The banchan (side dishes) that accompany meals are very good, and the kimchi, which is made in house, is excellent. 

 

Myung Dong Noodle House, 698 S. Irolo Street, #105, Los Angeles. Tel: (213) 251-1066. Open 9:30 a.m. to 9:30 p.m. Monday through Saturday. Closed Sunday. Prices range from $8 to $18.50, with most dishes under $10.

February 26, 2007

De Olivas i Lustres, Buenos Aires

De_olivas_i_lustres1 Eating at De Olivas i Lustres is like swirling in a kaleidoscope of food. This tapas restaurant bedazzles with plate after plate of beguiling tastes, presented in engaging ways.

The night I went, the salad that accompanied duck pate was tucked into a square glass box. Tiny glasses held a morsel of fish on a base of creamy squash puree. White domes concealed corn flans. Sauces meandered around striking platters that looked as if the kitchen were staffed with architects and designers as well as cooks. The dinner plates were framed decorative tiles--anything to be different.   

The food is not just clever but good.  There is a nice balance between meaty tapas, such as a thin slice of beef on a stick, pancakes made with fish and brains; sticks of sweetbreads with figs, and meatless tastes such as olives coated with chopped peanuts, fried sticks of garbanzo flour pastry, cucumbers stuffed with cheese and garlic cloves in a sweet sauce.   
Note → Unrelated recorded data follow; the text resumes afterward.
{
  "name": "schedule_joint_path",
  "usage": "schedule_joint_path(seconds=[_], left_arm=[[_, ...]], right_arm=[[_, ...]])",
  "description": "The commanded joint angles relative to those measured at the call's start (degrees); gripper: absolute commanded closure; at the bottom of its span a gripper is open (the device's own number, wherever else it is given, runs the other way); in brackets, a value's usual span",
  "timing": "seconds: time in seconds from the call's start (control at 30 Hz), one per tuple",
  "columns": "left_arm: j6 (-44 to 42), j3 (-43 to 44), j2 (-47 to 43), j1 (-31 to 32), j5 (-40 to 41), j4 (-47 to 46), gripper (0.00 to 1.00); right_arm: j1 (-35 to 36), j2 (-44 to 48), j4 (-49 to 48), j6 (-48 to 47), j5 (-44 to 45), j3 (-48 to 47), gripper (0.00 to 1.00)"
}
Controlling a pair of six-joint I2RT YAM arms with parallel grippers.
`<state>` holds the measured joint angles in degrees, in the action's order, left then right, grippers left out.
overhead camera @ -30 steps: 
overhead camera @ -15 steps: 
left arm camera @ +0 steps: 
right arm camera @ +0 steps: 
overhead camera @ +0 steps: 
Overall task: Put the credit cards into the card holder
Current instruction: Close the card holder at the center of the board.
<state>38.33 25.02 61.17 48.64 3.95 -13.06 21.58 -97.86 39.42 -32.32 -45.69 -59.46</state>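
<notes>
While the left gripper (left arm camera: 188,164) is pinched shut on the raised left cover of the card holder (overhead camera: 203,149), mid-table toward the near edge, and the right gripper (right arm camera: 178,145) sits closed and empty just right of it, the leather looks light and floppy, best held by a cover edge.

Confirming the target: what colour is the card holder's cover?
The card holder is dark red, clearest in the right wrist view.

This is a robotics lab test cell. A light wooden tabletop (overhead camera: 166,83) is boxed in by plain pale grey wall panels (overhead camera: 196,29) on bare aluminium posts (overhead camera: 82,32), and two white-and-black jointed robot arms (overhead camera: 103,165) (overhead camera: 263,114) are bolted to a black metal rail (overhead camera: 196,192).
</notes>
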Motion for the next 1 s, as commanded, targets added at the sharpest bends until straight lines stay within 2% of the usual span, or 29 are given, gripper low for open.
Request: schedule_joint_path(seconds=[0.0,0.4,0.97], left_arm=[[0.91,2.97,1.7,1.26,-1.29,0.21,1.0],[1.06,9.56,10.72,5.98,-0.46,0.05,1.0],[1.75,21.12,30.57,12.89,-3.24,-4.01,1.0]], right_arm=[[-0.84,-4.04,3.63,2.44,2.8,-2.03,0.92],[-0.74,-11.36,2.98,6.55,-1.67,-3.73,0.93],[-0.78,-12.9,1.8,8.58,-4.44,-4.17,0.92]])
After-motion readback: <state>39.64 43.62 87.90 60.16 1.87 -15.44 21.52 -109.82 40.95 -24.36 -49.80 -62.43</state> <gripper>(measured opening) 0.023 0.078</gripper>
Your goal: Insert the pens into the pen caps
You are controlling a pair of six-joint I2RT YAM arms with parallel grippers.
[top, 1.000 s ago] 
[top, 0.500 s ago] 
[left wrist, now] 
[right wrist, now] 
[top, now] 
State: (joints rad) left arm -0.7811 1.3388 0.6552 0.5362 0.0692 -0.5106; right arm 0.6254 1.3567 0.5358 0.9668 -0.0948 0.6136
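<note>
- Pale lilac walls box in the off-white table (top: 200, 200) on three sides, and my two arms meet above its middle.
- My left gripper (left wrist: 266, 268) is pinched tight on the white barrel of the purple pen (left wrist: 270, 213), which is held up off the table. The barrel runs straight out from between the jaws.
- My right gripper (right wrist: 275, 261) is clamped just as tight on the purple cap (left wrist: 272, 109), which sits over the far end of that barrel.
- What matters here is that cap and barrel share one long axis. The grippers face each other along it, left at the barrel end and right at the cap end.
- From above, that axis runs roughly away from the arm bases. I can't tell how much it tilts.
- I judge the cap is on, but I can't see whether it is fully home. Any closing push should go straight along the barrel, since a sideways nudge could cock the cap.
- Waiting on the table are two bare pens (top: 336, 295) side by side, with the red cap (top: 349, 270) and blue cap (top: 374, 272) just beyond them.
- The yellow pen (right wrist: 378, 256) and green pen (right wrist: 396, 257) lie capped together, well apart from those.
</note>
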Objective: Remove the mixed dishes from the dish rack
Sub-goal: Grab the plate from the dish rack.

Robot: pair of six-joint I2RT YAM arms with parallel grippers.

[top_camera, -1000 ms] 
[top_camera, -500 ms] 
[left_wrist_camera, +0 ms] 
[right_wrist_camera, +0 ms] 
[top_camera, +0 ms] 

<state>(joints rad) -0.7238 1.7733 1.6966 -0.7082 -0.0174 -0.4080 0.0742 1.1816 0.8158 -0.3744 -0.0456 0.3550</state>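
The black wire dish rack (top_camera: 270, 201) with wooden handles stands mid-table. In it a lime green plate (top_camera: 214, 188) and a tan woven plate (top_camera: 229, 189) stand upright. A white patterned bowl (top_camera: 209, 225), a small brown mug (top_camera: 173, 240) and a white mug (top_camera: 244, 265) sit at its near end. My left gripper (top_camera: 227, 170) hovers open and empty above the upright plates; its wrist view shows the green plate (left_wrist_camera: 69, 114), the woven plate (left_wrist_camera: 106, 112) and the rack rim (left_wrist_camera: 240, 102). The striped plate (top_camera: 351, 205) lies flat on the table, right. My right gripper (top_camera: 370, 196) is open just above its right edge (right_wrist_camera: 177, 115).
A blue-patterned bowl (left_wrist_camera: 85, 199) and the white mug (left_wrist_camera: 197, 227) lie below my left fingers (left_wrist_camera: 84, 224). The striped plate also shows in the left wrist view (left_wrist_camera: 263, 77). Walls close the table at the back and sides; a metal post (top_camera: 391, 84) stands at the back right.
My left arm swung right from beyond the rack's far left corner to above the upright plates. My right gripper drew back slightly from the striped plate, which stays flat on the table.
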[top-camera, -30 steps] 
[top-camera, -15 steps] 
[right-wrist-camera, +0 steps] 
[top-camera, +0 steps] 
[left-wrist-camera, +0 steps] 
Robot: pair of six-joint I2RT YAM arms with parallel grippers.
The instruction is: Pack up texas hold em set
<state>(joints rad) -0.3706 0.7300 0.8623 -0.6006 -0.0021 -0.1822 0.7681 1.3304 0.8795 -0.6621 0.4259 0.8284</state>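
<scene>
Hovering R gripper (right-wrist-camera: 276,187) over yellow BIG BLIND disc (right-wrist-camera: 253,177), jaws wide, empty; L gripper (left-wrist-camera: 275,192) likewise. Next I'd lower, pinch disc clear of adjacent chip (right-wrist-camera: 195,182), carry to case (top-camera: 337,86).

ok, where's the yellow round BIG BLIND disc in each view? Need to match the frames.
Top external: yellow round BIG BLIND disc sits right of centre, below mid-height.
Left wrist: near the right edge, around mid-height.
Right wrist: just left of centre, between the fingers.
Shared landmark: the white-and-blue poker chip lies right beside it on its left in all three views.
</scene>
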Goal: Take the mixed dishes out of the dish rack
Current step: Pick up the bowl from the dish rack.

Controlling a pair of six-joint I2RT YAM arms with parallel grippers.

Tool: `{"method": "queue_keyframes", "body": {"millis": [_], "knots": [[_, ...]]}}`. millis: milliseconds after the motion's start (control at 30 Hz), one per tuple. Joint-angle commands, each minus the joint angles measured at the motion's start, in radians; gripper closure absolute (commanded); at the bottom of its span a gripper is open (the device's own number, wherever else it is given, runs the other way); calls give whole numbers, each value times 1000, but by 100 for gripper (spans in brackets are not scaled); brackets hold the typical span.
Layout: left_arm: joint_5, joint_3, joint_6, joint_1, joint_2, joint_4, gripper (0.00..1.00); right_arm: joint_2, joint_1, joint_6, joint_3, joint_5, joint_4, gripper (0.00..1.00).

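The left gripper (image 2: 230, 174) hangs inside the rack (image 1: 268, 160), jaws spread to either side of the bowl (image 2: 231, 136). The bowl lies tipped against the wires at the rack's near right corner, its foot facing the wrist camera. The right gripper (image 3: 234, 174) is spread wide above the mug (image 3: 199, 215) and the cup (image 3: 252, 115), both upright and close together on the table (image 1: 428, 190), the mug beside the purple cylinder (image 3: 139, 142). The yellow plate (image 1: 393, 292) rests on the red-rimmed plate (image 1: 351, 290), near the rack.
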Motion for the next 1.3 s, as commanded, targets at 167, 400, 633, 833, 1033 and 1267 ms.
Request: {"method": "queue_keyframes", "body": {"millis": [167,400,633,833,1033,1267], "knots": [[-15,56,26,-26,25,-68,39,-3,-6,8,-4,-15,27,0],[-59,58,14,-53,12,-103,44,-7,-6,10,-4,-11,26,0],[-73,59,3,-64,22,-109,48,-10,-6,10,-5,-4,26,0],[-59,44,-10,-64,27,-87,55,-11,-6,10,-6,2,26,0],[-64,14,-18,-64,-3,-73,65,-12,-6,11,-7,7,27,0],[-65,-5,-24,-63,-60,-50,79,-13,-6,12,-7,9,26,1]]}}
The courses are generous so that by the time dessert arrives, it may be easy to resist even such temptations as fresh strawberries with three creams, orange alfajores and a dense chocolate mousse.

The restaurant is great fun, and if you're out with people you don't know well, you'll find plenty to talk about on the table.

De Olivas i Lustres, Gorriti 3972, Palermo Viejo, Buenos Aires. Tel: 4867-3388. 

February 22, 2007

Steakless in Buenos Aires: Pacu at Jangada

Jangada10001 Imagine a restaurant in Buenos Aires where no one has ordered steak.  That's asking the impossible in a city that regards beef as the staff of life.  Yet there is one place where this could happen. It is Jangada in Palermo Hollywood, a restaurant that specializes in fish.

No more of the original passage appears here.